My favorite tech company, LiveFyre, has finally given us bloggers the keys to the kingdom.
We can now edit your comments as we see fit.
I am going to have so much fun with this. I’ve been thinking about this a lot, and I’ve decided to set up each day with a theme. Of course I’m going to take all your comments and adjust them to fit the following theme.

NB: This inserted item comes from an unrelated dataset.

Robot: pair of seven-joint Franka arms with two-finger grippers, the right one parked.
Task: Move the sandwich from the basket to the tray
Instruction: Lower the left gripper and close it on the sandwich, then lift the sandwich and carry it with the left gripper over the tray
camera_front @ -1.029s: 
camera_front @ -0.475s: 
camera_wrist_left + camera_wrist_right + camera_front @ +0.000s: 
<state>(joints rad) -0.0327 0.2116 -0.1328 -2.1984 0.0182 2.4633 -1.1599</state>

- Old People Are Weird Monday
- Sexual Deviant Tuesday
- Pro-Abortion Wednesday
- Anti-Abortion Thursday
- How People From the South Talk Friday
- Hip Hop Saturday
- Mama’s Family References Sunday
So, today is… It’s Sexual Deviant Tuesday! I plan on “correcting” a few of your thoughts to discuss how you’ve been seduced by the world of ”leg worship” and “playing fanny bongos.” In advance I’d like to say, “For shame!” You oughtn’t do such things and especially not reveal them in polite company such as this blog. Some of you have grandchildren, for God’s sake.
In very short order you will develop a pretty unattractive online persona. You’ll be labeled an agist, an abortion supporter, an abortion non-supporter, a crazy person that needs marching band music played at full volume to achieve orgasm, someone who says “Ya’ll see that thang over yonda?” and the Vice-President of the Vicki Lawrence is Still Funny in 2012 Fan Club.
On the positive side you’ll have some pretty good rhymes to shop around to record labels. Courtesy of me.
Now, don’t get worried. Sure I may totally rewrite your comment to talk about how you’re planning to poke holes in all the condoms at the 7-Eleven on the corner. But YOU will know the truth. That should give you some comfort. Because isn’t it just what we think about ourselves that is most important?
So, who has the courage to comment? I know I sure wouldn’t – the above system seems nuts. By the way, I once rolled an elderly man into oncoming traffic just for a goof.
See, I just did it to myself! I never rolled an old guy in a wheelchair into the street! What craziness!
P.S. Vicki Lawrence IS still funny. Always has been.